## [Problem statement]
In the listing, locate the line containing "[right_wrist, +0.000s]", then quote it and all following lines exactly. Omit pictures.

## [Data segment]
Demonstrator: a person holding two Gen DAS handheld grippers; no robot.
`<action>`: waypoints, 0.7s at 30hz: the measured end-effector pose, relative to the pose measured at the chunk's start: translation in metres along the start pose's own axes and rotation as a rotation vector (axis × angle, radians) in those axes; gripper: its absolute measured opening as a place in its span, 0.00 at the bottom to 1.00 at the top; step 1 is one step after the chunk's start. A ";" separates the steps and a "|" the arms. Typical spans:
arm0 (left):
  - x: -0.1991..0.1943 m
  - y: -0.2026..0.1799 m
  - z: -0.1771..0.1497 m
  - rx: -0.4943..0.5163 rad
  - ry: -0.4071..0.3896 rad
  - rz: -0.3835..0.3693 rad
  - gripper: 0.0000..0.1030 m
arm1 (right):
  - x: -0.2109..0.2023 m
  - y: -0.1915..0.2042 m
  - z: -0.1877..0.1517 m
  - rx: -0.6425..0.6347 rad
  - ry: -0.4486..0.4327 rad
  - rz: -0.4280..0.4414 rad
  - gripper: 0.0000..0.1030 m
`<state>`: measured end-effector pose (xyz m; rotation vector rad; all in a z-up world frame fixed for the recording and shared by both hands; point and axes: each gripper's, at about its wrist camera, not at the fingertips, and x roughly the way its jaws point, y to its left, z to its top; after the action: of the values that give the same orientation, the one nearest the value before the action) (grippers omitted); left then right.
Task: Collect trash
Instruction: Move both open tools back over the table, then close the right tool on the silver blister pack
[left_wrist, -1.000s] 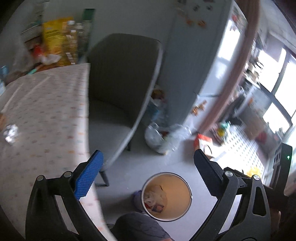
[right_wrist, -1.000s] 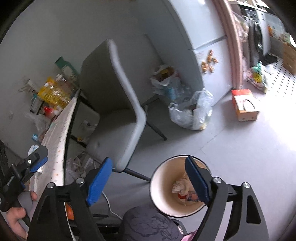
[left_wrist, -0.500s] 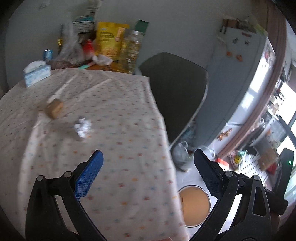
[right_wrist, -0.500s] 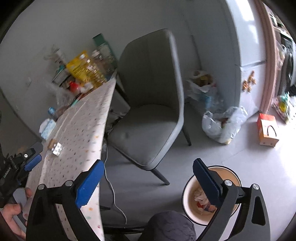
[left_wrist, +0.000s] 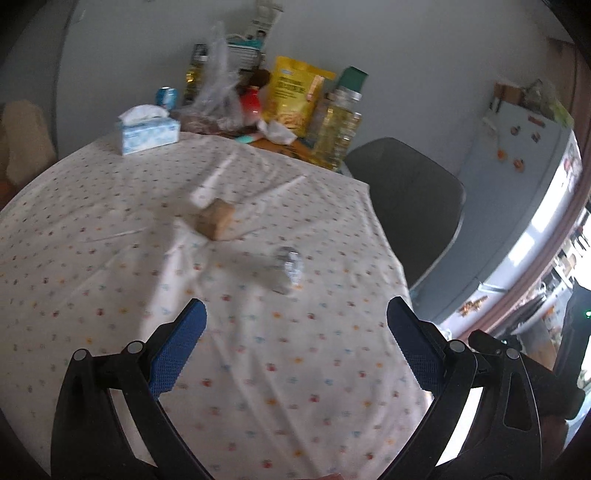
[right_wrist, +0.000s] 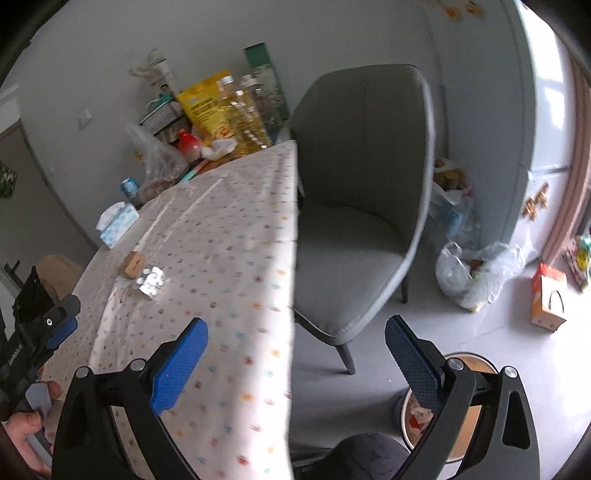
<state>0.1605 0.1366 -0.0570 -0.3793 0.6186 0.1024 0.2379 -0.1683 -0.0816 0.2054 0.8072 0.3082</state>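
Blister pack (left_wrist: 290, 266) on tablecloth (left_wrist: 110, 258), beyond left gripper's (left_wrist: 295, 332) spread, empty fingers (left_wrist: 177, 350).

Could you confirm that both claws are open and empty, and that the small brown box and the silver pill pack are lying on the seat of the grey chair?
Not quite. The brown box and the pill pack lie on the dotted tablecloth, not on the grey chair, whose seat is bare in the right wrist view. The rest holds: the left claw and the right claw are both open and empty.
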 end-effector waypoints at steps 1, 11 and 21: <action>-0.001 0.007 0.001 -0.011 -0.004 0.010 0.94 | 0.002 0.005 0.001 -0.007 0.000 0.004 0.91; -0.014 0.066 0.013 -0.096 -0.053 0.095 0.94 | 0.036 0.071 0.013 -0.119 0.036 0.040 0.90; -0.021 0.106 0.022 -0.139 -0.072 0.143 0.94 | 0.070 0.123 0.030 -0.196 0.094 0.087 0.90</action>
<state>0.1340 0.2433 -0.0618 -0.4639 0.5686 0.2958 0.2821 -0.0304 -0.0725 0.0422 0.8564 0.4793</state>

## [Response to the exercise]
[right_wrist, +0.000s] 
<state>0.1605 0.1366 -0.0570 -0.3793 0.6186 0.1024 0.2379 -0.1683 -0.0816 0.2054 0.8072 0.3082</state>
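Blister pack (left_wrist: 290, 266) on tablecloth (left_wrist: 110, 258), beyond left gripper's (left_wrist: 295, 332) spread, empty fingers (left_wrist: 177, 350).

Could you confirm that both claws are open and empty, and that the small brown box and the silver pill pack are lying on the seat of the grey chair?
Not quite. The brown box and the pill pack lie on the dotted tablecloth, not on the grey chair, whose seat is bare in the right wrist view. The rest holds: the left claw and the right claw are both open and empty.
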 end-effector waypoints at steps 1, 11 and 21: <action>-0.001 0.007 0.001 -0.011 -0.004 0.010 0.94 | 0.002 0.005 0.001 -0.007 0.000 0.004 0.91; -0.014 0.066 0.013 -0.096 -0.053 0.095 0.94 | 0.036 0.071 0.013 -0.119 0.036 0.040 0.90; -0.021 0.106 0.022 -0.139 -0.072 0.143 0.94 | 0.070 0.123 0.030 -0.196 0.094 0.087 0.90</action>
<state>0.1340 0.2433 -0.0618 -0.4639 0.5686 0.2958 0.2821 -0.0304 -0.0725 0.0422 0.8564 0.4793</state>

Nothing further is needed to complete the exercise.